By clicking “Sign up for GitHub”, you agree to our terms of service and privacy statement. We’ll occasionally send you account related emails.

Already on GitHub? Sign in to your account

Cache Downloads by default #1732

Closed
dstufft opened this issue Apr 18, 2014 · 26 comments
Closed

Cache Downloads by default #1732

dstufft opened this issue Apr 18, 2014 · 26 comments
Labels
auto-locked Outdated issues that have been locked by automation

Comments

@dstufft
Copy link
Member

dstufft commented Apr 18, 2014

We should cache downloads by default, ideally in the standard system location for cache stuff. Perhaps a command to clear this cache would be useful too but this is 2014, hard drives are massive and the pip cache is generally small.

@dstufft dstufft mentioned this issue Apr 18, 2014
5 tasks
@alex
Copy link
Member

alex commented Apr 18, 2014

Does this include automatically having a local wheelhouse and using it, or is that really a seperate issue?

@dstufft
Copy link
Member Author

dstufft commented Apr 18, 2014

Seperate issue, this is basically "change a configuration option's default". The Wheelhouse thing is a little tricker because to really do it nicely pip will just automatically create a Wheel and cache it always. You can get a "ok" solution by changing the defaults for pip wheel and --find-links but that requires people to explicitly run pip wheel to cache something, which is less ideal than just doing it for them.

@alex
Copy link
Member

alex commented Apr 18, 2014

Sounds reasonable.

@qwcode
Copy link
Contributor

qwcode commented Apr 18, 2014

Does this include automatically having a local wheelhouse and using it
or is that really a seperate issue?

#1572 Internal Wheel cache

@dstufft dstufft added this to the Improve our User Experience milestone Apr 19, 2014
@carljm
Copy link
Contributor

carljm commented Apr 21, 2014

So the pip download cache is kind of broken for certain dependencies. For instance if you have a dependency like http://github.com/my/project/tarball/master (e.g. in a tox.ini), you almost certainly want the latest master tarball every time those dependencies are installed, you don't want pip to cache the master branch tarball at one point in time and then never see any future developments.

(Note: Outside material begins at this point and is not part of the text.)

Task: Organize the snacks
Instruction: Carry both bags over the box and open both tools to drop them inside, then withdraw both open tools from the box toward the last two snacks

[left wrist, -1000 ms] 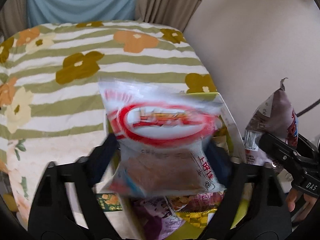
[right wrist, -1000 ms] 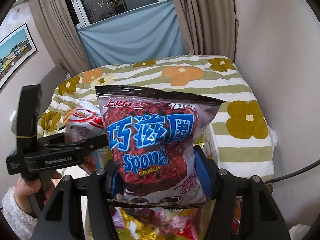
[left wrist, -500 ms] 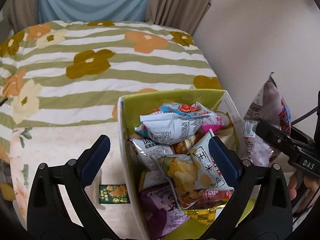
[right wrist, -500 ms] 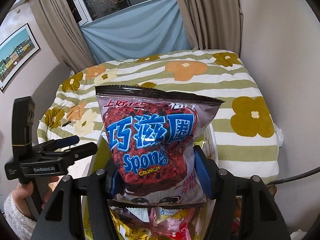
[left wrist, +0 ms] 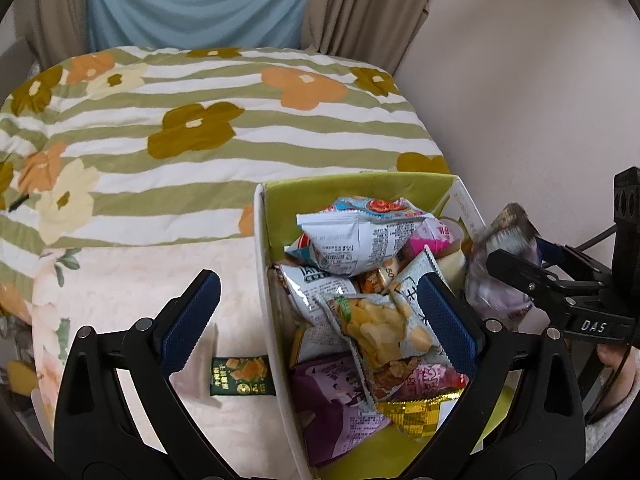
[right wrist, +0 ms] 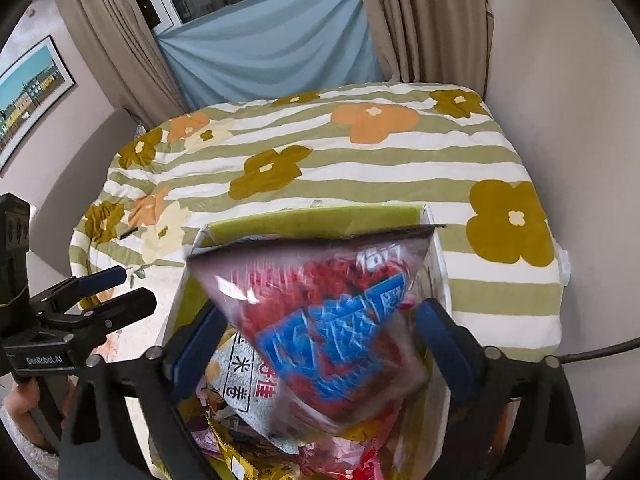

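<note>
The right gripper [right wrist: 320, 340] is opening, releasing the red-and-blue chip bag [right wrist: 320, 328] over the green box [right wrist: 312, 216]. The left gripper [left wrist: 316, 316] stands apart, empty. Next: fetch the small green packet [left wrist: 242, 376] at 7 o'clock of the box.

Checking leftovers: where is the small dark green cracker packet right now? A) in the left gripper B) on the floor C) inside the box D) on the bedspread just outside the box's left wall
D: the dark green cracker packet lies flat on the bedspread, beside the box's left wall.
</note>
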`<state>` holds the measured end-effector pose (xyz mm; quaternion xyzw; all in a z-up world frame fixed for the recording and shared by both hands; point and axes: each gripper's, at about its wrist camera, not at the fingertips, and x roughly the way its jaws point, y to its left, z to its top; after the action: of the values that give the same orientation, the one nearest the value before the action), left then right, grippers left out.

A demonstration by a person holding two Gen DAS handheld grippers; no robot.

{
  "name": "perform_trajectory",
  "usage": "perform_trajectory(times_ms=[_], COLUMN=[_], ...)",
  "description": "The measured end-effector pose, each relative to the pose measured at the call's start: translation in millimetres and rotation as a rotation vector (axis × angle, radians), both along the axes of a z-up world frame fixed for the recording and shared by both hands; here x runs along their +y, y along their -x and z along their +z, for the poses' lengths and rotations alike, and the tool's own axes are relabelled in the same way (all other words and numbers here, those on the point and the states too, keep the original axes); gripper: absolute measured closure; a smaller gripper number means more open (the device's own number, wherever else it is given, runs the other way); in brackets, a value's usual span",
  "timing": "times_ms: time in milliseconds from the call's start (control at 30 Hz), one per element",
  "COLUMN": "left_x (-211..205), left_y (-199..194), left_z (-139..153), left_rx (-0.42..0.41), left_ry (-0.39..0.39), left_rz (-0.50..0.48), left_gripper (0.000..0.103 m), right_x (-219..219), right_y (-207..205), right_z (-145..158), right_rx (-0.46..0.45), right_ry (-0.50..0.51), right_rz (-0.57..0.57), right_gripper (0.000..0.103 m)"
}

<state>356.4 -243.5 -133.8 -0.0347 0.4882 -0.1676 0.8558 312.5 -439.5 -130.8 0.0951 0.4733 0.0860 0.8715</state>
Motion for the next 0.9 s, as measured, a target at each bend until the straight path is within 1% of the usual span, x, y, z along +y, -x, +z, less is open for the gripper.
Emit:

So this might just be a bug in the download cache; github does the right thing in this scenario, and that URL above redirects to a version-specific tarball URL. So maybe the fix is just that pip should not cache redirects (at least not 302s), but instead cache the final download URL (although this then means that the cache for a requirement like the above URL would then grow in size unboundedly). If so, I can just open a separate issue (maybe with PR) for don't-cache-redirects.

But I bring it up here because that issue was problematic enough for me that it caused me to turn off the download cache on all my machines, and until it's fixed I would personally not want to see the download cache turned on by default.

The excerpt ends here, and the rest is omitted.